Montag, der 16.03.: Ab heute werden die Quarantäne-Regelungen für nach Peking Einreisende abermals verschärft. Jetzt ist der 14-tägige, selbst bezahlte Aufenthalt in einem zentralen Quarantänelager für alle verpflichtend. Dort geht's direkt nach dem Aussteigen aus dem Flieger mit einem Sammeltransport hin. Hat nicht doch jemand nochmal Lust, mich spontan in dieser freundlichen, wunderschönen Stadt besuchen zu kommen? Mal raus aus dem infektiösen Europa? 
Ab heute ebenfalls offiziell: Für meine Kollegen und mich gilt über Ostern "Ausreisesperre aus Peking". Wer schon gebucht hat, muss stornieren. Ich könnt einfach nur noch laut 'Kakao' schreien.
Darauf erstmal Mittagspause im "Wagas":


Back to the early 90's. Erinnert mich an Heiße Hexe an der Aral-Tanke. Nur besser.

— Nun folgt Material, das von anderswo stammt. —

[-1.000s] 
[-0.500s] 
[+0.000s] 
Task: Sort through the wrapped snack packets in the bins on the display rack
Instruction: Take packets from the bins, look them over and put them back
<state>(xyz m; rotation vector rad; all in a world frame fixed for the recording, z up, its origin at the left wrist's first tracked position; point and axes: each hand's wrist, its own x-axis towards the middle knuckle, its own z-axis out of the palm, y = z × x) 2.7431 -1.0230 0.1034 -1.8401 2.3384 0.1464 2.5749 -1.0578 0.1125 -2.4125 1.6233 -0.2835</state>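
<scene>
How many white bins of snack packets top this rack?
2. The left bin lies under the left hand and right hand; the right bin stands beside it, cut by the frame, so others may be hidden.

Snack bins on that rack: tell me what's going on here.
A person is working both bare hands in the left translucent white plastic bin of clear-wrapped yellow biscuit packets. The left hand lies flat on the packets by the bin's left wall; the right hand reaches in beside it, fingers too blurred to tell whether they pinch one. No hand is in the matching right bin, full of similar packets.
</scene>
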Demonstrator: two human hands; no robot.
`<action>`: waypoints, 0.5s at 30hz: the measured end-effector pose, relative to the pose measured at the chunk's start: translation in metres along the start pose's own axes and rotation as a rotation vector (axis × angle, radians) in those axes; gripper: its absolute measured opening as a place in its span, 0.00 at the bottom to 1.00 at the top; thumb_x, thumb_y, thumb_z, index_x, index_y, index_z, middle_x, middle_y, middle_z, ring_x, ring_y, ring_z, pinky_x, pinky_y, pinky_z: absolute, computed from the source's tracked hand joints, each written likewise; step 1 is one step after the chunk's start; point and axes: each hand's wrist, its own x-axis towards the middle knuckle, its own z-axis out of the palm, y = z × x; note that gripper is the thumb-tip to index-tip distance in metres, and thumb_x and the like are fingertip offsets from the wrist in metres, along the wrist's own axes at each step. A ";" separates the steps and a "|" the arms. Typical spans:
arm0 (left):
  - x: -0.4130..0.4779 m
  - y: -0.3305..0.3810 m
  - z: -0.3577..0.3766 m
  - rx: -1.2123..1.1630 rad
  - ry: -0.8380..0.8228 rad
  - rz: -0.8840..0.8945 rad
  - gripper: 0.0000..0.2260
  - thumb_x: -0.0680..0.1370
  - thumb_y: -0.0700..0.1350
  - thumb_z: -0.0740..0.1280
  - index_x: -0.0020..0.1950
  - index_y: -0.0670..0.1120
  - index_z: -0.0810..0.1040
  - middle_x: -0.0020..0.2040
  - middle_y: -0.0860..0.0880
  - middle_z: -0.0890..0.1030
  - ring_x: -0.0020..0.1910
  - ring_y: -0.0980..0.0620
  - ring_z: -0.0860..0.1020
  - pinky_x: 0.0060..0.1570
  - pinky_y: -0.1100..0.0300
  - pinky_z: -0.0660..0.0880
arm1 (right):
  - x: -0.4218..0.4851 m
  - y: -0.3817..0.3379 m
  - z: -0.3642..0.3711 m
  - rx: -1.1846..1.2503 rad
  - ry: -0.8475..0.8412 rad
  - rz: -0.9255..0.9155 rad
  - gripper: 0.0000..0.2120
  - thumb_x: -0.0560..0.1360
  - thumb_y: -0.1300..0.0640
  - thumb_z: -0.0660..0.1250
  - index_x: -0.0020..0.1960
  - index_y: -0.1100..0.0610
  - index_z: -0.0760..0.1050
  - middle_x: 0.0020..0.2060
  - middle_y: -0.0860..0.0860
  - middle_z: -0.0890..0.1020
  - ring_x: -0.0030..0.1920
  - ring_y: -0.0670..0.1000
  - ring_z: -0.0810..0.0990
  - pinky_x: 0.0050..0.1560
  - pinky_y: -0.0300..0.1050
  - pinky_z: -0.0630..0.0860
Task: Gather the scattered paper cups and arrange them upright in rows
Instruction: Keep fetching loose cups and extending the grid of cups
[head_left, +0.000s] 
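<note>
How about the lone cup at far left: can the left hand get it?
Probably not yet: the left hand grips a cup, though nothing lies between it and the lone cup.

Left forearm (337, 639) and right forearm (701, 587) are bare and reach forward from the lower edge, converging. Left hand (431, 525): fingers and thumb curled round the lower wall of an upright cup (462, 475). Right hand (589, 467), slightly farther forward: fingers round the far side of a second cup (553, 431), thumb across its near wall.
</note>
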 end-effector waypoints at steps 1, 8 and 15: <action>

Grüße gehen raus nach Europa. Steht es durch und bleibt gesund! Von China lernen heißt siegen lernen. 😏
Und mal ein paar Wochen weitgehend Zuhause bleiben zu müssen, ist so langweilig nun wiederum auch nicht. Ich frag mich bloß, warum in einer Packung 12937 Reiskörner drin sind, und in der anderen 12988. 🤔

Mittwoch, der 18.03.: Inzwischen ist hier voll der Frühling ausgebrochen. Heute soll schon die 24°C-Marke geknackt werden. Derweil schottet sich Peking noch drastischer von der Außenwelt ab. Schließlich lauert - nach chinesischer Denkart - die Gefahr ja mittlerweile nicht mehr im eigenen Land, sondern wird von außen eingeschleppt. Internationale Flüge dürfen nicht mehr in Peking landen, sondern werden auf Inlandsflughäfen umgeleitet. Die Passagiere werden noch im Flugzeug untersucht, und nur wer symptomfrei ist, wird nach Peking transportiert.
Aber Grenzschließungen, Ausgangssperren, Flugverbote, Ausnahmezustände europa- und weltweit. Apokalyptisch.
Die Pekinger Stadtregierung bietet als Ausgleich für die drakonischen Maßnahmen und Beschränkungen seinen Einwohnern nun exklusives Reisefeeling in den eigenen vier Wänden.